_Stored data_:
--*--
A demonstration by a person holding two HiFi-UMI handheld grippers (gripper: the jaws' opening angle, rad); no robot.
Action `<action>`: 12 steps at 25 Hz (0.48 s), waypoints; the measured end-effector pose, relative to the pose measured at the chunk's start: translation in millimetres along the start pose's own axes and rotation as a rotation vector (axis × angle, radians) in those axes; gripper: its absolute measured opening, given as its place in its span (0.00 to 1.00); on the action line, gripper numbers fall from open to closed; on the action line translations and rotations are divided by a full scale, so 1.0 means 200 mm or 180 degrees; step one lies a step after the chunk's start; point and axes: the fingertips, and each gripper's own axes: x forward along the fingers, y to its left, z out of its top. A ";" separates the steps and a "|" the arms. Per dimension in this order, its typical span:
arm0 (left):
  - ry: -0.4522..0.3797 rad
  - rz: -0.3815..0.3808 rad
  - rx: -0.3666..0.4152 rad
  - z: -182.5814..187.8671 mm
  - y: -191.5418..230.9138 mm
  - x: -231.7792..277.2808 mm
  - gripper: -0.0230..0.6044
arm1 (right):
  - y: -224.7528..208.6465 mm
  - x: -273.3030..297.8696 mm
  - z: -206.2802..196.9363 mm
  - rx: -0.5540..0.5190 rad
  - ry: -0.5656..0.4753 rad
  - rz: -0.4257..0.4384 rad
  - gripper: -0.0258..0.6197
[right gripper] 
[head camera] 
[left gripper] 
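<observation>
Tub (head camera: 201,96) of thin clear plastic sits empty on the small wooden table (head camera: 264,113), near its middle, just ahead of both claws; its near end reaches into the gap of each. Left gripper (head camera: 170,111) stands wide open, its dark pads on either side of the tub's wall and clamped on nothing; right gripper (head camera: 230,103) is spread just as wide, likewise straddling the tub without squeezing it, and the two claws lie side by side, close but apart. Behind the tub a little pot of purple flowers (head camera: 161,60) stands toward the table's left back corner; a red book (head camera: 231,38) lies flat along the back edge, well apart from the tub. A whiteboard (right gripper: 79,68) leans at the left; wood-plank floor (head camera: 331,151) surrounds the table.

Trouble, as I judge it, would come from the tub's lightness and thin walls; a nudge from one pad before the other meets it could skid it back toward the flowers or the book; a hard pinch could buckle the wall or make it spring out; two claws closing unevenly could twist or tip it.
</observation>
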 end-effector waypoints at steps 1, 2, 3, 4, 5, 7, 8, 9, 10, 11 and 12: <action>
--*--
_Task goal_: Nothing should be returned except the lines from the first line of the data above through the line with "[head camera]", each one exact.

_Reply to the task_:
A demonstration by a person holding two HiFi-UMI handheld grippers (gripper: the jaws' opening angle, rad); no robot.
Action `<action>`: 12 steps at 25 Hz (0.48 s), waypoints; the measured end-effector pose, relative to the pose measured at the chunk's start: translation in millimetres along the start pose's own axes and rotation as a rotation vector (axis × angle, radians) in those axes; gripper: its absolute measured opening, given as its place in its span (0.00 to 1.00); on the action line, gripper numbers fall from open to closed; on the action line translations and rotations are divided by a full scale, so 1.0 means 200 mm or 180 degrees; step one lies a step after the chunk's start; point and axes: the fingertips, and each gripper's own axes: x forward along the fingers, y to its left, z out of its top. A ";" separates the steps and a "|" the arms. Per dimension in this order, its typical span:
arm0 (left):
  - ry: -0.4522..0.3797 rad
  - rz: -0.3815..0.3808 rad
  - rx: -0.3666..0.4152 rad
  - z: -182.5814..187.8671 mm
  - y: -191.5418..230.9138 mm
  - x: -231.7792..277.2808 mm
  - gripper: -0.0230..0.6044
arm1 (right):
  - y: -224.7528..208.6465 mm
  - x: -273.3030..297.8696 mm
  - z: -206.2802..196.9363 mm
  - rx: -0.5540..0.5190 rad
  - ry: -0.5656..0.4753 rad
  - rz: -0.4257..0.4384 rad
  - gripper: -0.0258..0.6197
[right gripper] 
[head camera] 

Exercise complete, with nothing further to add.